_Problem description_
Where the material below has a line containing "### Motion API", start repeating exactly, and keep going through the line containing "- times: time", with no other lines.
---
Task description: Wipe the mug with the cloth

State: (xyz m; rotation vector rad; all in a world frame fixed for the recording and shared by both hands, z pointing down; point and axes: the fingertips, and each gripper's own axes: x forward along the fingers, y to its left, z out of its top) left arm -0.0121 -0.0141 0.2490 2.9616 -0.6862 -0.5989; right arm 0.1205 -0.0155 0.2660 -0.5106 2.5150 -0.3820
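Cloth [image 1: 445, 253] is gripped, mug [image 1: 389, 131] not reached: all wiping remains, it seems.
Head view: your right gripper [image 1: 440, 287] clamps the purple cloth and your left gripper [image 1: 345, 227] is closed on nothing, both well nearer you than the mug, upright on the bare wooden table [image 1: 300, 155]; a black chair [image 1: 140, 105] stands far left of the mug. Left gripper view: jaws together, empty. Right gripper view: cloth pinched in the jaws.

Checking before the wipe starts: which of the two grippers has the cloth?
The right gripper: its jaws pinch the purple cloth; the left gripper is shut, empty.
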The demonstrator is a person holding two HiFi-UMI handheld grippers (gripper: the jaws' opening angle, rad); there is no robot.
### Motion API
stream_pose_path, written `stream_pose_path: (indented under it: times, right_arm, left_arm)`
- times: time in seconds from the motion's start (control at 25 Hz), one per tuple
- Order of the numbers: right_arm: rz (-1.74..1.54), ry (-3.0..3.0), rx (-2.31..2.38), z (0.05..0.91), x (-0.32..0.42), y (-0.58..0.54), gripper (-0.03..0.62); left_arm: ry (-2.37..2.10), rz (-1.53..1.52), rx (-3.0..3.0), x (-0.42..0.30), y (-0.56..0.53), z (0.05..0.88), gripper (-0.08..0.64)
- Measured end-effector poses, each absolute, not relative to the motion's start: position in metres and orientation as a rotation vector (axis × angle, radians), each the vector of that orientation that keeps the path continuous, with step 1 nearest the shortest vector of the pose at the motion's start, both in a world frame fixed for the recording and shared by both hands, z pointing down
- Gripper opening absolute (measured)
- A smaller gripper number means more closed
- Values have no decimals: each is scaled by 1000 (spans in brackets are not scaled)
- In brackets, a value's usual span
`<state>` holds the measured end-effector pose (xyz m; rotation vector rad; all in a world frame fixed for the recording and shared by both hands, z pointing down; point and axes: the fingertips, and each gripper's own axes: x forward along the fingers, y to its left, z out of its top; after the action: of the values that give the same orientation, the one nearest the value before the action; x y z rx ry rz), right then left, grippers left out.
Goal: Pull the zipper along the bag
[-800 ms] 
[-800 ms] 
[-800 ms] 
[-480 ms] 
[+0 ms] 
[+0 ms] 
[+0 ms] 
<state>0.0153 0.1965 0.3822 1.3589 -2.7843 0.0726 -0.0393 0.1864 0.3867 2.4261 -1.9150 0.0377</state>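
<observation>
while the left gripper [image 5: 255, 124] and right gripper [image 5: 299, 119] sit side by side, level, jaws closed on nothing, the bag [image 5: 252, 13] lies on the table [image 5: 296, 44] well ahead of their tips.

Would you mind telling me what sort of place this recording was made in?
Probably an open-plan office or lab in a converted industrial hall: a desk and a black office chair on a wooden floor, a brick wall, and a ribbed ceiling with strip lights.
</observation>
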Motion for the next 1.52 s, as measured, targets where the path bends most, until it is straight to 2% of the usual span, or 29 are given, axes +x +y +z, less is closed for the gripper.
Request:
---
_Answer to this task_
### Motion API
stream_pose_path, written `stream_pose_path: (indented under it: times, right_arm, left_arm)`
- times: time in seconds from the motion's start (control at 25 Hz), one per tuple

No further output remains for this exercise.